While this might seems like a standard administrative procedure, it actually leaves the majority of low-income residents completely in the lurch. It directly targets the sub- letters and tenants who share houses and are unable to rent a flat on their own, usually due to monetary constraints.
Illegal, but hugely popular amongst the low income groups mostly comprising Indian, Bangladeshi, Pakistani and Filipino communities, this sub culture will be highly affected. Previously, sub-letters were liable to pay a hefty fine and tenants sharing a flat illegally, faced the risk of eviction. However, now UAE officials are sending a clear message across with the implementation of the new rule- If you cant afford to rent a flat on your own, your residence visa will not be renewed. May as well bid adieu to your job and life in the Emirates, then.

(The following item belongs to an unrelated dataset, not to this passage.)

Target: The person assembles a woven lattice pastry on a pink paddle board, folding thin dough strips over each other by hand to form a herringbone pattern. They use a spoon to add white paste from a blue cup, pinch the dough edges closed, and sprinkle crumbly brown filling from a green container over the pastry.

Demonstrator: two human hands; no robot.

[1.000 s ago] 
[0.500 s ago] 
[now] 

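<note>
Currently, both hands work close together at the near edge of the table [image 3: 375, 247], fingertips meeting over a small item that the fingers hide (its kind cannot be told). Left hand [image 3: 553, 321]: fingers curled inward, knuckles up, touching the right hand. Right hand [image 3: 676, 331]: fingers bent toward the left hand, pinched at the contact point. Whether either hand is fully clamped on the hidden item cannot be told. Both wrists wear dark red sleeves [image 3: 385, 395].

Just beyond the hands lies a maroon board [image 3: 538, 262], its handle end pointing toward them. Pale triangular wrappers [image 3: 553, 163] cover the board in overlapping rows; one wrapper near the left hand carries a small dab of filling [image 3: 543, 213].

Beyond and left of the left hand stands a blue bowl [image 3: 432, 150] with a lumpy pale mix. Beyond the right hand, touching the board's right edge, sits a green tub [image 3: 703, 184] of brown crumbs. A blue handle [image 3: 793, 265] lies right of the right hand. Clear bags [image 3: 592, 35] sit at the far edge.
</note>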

This comes a rude shock to the innumerous bachelors and even families sharing flats together, who cannot afford to rent by themselves .The other option available to these residents is to move to Sharjah, where the rents are lower than that of Dubai but travelling to work will be an issue for the lower income groups.

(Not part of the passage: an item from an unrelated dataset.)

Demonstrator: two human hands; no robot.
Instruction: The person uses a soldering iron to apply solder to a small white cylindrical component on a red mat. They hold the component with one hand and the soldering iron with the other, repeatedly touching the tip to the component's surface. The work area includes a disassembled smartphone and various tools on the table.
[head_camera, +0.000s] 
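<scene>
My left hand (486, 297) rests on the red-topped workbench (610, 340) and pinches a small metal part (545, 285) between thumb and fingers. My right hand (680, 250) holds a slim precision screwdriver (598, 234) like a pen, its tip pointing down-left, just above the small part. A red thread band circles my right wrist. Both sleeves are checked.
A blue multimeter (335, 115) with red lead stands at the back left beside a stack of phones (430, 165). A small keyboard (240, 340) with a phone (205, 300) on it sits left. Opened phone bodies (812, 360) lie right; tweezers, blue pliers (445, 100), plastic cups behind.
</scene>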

The main (or only) beneficiary of the new rule will be the government, of course. More tenants will mean more cash coming in from the taxes and Municipality fees levied on legitimate tenants. But will these residents be able to afford it?
Since the average salary of a resident who falls in the low income group in Dubai is below Dh 3000 per month, it will indeed be a struggle to rent a house on his own in the UAE. The rent for a studio apartment in Dubai starts from Dh25000 per year, which roughly works out to be Dh2000 per month. Add to that, the DEWA bills and security deposit, it is virtually impossible for low income residents to afford a house of their own.
Apart from the math, it is also the question of empathy. The loudest one being, “Is the country willing to compromise the hands that built the city, for more taxes?”